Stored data
=== Section Start ===

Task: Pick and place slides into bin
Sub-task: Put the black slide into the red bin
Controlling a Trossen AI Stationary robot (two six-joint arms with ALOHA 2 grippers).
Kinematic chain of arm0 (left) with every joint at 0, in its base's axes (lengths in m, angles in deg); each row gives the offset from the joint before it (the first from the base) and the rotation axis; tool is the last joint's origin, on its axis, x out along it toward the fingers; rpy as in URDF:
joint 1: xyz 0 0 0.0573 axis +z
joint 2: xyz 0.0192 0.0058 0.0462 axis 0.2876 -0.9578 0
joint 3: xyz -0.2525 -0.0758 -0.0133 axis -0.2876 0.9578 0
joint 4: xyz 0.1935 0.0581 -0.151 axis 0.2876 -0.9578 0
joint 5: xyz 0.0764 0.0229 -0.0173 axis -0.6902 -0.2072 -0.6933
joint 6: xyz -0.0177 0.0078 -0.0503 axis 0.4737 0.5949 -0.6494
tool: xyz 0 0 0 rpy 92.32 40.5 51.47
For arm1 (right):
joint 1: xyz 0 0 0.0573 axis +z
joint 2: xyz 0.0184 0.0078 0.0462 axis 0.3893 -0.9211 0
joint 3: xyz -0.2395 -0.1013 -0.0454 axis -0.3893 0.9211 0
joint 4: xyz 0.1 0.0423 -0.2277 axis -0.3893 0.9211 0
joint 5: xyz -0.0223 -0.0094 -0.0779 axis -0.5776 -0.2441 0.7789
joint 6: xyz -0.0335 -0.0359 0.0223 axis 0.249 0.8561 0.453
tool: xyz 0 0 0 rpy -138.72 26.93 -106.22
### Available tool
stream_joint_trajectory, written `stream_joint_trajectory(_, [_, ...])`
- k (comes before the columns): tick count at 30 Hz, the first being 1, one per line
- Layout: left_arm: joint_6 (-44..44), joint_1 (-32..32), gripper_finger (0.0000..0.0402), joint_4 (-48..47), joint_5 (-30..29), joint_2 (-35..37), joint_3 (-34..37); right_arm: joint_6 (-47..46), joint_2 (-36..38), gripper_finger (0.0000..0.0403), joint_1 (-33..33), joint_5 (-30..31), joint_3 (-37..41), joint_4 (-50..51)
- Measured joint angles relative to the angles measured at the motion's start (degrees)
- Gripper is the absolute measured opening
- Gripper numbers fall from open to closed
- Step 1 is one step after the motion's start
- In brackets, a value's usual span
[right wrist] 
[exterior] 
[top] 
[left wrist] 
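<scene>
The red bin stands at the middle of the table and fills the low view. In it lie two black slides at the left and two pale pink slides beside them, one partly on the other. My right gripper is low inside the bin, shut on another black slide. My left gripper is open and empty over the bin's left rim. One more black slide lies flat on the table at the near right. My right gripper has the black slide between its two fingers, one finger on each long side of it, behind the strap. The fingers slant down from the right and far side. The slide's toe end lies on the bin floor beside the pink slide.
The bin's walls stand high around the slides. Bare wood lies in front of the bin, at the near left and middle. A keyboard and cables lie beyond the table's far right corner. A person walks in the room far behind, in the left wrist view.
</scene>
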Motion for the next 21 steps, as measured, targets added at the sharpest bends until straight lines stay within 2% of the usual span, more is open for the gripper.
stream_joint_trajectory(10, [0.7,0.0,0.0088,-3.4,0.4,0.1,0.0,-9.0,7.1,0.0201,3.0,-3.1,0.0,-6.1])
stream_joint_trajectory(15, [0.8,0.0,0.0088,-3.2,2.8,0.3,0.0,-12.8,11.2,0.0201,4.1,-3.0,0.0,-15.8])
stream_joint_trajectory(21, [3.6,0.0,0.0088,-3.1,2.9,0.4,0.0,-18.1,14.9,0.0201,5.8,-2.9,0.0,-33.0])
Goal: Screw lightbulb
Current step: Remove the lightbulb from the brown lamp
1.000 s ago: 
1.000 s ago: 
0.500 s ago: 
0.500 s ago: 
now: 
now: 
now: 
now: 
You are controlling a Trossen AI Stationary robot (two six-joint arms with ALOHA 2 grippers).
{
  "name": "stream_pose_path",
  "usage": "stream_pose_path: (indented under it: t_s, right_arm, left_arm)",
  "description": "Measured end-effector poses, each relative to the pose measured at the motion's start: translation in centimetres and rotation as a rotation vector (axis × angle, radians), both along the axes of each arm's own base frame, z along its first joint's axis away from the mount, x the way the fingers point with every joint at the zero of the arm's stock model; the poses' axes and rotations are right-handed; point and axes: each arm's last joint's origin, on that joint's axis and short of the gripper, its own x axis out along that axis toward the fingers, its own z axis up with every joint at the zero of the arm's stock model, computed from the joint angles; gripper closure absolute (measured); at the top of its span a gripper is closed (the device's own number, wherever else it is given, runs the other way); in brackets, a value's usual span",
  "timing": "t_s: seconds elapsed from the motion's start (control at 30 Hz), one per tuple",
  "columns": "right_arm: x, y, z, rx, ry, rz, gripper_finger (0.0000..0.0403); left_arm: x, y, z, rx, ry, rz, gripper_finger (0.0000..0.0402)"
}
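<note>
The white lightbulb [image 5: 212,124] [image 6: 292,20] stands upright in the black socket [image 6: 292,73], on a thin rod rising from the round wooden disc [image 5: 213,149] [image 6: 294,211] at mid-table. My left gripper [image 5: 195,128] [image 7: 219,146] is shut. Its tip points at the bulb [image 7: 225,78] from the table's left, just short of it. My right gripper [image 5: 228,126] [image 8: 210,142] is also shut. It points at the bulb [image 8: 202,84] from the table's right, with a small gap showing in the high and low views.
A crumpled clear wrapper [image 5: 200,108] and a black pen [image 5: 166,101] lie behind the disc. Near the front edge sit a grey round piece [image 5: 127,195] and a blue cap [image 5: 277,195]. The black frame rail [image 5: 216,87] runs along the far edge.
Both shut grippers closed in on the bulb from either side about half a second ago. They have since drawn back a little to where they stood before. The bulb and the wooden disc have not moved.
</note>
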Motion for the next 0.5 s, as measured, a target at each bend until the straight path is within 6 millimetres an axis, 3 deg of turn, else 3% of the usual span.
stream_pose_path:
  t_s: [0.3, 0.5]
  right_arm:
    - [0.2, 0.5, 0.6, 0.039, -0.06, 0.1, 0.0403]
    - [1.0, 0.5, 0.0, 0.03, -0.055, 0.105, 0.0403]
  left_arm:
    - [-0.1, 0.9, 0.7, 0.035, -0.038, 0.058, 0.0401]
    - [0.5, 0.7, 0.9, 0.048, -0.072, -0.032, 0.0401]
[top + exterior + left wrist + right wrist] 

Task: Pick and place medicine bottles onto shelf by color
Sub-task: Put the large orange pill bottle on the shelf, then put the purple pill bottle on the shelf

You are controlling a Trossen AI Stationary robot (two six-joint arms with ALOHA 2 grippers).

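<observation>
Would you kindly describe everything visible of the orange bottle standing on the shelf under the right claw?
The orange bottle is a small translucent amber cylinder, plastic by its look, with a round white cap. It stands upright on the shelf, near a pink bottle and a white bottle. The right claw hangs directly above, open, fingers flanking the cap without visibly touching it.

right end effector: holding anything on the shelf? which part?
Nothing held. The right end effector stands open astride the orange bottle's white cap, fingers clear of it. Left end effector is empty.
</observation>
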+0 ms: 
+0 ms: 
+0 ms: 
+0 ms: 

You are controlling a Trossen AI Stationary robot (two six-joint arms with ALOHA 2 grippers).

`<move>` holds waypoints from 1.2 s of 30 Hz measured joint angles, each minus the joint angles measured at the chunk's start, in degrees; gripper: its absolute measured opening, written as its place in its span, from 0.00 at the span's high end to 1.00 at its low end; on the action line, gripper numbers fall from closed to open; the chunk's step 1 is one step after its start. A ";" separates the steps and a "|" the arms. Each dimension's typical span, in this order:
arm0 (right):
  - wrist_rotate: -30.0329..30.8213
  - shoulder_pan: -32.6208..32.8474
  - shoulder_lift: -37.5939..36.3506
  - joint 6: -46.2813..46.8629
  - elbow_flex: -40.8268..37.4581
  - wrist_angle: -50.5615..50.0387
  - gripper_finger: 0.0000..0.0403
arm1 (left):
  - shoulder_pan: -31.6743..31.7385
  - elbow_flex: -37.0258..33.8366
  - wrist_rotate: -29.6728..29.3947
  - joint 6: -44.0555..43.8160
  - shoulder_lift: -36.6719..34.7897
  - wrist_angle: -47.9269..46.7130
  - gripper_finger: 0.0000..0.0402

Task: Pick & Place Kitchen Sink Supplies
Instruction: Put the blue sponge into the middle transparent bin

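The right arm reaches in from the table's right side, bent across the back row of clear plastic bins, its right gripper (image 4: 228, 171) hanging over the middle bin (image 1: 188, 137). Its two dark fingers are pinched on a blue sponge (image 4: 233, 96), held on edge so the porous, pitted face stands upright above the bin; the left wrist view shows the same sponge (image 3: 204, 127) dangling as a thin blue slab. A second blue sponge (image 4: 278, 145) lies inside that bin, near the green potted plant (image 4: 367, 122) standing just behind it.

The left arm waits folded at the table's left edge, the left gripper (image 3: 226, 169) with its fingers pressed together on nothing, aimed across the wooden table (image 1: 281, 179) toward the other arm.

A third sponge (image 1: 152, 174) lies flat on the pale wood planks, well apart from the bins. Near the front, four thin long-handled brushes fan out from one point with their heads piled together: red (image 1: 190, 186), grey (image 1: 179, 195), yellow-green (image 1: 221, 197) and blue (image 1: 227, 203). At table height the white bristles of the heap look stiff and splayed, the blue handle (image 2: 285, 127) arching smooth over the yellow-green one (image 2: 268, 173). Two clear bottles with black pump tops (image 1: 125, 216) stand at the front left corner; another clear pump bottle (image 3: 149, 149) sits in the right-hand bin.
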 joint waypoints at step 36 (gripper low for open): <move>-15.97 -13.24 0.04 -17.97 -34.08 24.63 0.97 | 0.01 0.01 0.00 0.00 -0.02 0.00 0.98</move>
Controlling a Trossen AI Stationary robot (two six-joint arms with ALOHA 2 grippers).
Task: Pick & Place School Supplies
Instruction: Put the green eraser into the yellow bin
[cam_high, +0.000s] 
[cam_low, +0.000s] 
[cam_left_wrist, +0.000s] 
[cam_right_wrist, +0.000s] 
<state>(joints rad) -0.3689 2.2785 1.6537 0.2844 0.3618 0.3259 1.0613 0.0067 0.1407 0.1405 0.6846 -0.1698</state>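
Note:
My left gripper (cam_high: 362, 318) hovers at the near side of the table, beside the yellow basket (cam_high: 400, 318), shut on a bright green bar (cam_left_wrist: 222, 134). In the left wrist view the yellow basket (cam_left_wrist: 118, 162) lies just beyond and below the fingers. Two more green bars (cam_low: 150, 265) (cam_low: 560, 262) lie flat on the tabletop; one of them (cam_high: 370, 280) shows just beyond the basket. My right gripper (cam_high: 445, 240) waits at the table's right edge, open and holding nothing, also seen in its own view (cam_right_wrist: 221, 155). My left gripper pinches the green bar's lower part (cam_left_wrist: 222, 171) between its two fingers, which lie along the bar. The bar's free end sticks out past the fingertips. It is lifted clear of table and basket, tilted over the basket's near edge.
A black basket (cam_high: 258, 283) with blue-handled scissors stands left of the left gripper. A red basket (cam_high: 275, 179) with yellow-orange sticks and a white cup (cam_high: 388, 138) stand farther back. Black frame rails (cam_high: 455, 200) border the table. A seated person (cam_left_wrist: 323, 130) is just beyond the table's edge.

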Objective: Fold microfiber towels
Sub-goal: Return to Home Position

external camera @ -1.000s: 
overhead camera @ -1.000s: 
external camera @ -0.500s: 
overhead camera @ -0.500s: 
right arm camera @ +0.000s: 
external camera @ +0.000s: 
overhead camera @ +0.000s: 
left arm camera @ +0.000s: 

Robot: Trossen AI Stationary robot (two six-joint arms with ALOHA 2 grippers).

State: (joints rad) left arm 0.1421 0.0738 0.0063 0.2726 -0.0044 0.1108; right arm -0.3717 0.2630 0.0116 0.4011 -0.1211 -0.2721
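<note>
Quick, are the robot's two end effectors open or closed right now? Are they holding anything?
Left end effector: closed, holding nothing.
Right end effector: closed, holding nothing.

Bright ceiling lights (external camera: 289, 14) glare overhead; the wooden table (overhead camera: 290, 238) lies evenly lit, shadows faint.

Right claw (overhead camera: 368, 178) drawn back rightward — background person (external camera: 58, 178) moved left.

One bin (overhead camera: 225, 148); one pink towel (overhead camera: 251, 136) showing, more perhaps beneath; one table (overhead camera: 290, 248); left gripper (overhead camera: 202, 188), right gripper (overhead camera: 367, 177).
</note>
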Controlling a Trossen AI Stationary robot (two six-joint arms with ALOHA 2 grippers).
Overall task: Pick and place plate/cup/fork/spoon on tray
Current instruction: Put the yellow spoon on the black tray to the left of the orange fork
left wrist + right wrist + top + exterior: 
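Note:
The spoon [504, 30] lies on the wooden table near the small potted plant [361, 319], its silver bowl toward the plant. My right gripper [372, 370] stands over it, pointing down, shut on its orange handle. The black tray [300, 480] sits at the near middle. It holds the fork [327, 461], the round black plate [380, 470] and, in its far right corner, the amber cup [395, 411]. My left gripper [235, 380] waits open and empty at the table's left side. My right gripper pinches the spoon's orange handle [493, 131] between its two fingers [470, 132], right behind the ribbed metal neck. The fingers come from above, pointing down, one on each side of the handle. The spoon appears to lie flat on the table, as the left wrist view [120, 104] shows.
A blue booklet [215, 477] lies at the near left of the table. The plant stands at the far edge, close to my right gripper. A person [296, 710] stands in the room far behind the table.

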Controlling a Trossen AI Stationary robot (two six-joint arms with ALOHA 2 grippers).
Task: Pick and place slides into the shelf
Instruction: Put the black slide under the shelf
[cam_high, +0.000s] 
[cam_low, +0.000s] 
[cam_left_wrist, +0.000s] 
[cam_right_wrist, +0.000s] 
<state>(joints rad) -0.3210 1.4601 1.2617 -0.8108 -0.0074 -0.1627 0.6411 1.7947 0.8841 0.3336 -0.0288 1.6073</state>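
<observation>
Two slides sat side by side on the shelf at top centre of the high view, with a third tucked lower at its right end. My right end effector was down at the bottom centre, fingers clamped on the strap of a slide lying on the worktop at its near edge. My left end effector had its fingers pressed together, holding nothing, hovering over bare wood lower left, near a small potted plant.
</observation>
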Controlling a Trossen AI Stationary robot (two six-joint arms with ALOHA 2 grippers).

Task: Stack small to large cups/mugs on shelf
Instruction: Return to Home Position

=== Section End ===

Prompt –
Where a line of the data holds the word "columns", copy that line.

Task output –
- k (comes before the columns): tick count at 30 Hz, the first being 1, one per line
  "columns": "right_arm: x, y, z, rx, ry, rz, gripper_finger (0.0000..0.0403); left_arm: x, y, z, rx, ry, rz, gripper_finger (0.0000..0.0402)"

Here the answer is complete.